Assignment:
Copy down the listing below exactly. Do not include pictures.

Data segment:
.....

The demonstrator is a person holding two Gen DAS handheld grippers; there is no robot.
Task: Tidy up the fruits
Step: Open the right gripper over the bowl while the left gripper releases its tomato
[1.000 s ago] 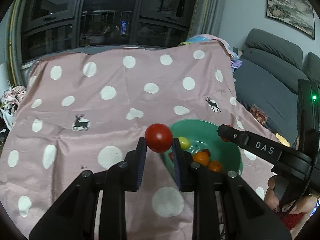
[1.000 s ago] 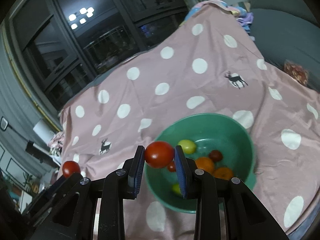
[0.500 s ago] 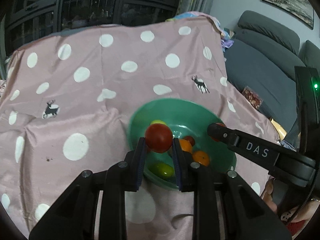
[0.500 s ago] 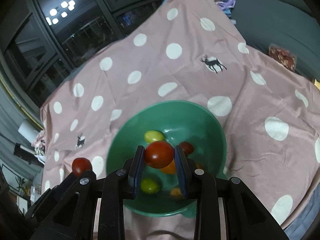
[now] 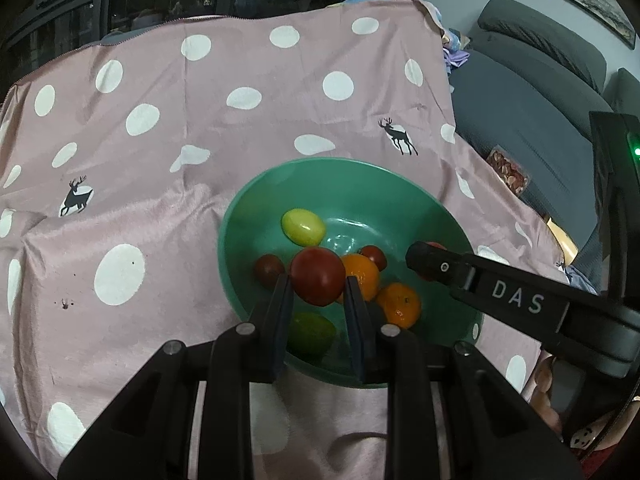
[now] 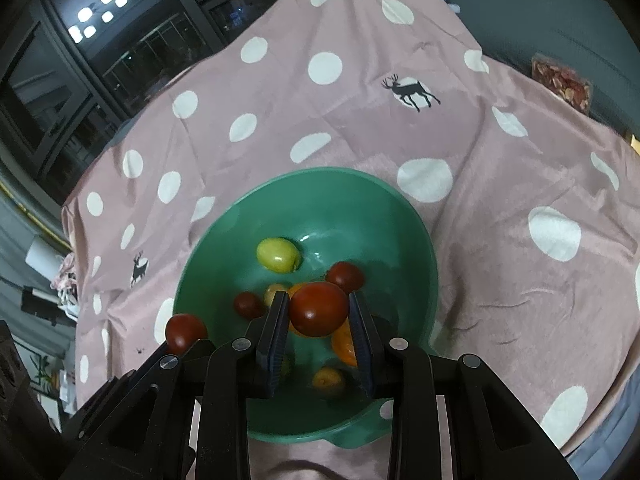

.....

Answer:
The demonstrator is a person holding two Gen DAS handheld grippers; there is no robot.
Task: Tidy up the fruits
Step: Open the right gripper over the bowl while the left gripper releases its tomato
[1.000 s ago] 
[1.000 s ago] 
[0.500 s ago] 
[0.500 s ago] 
[now] 
[now] 

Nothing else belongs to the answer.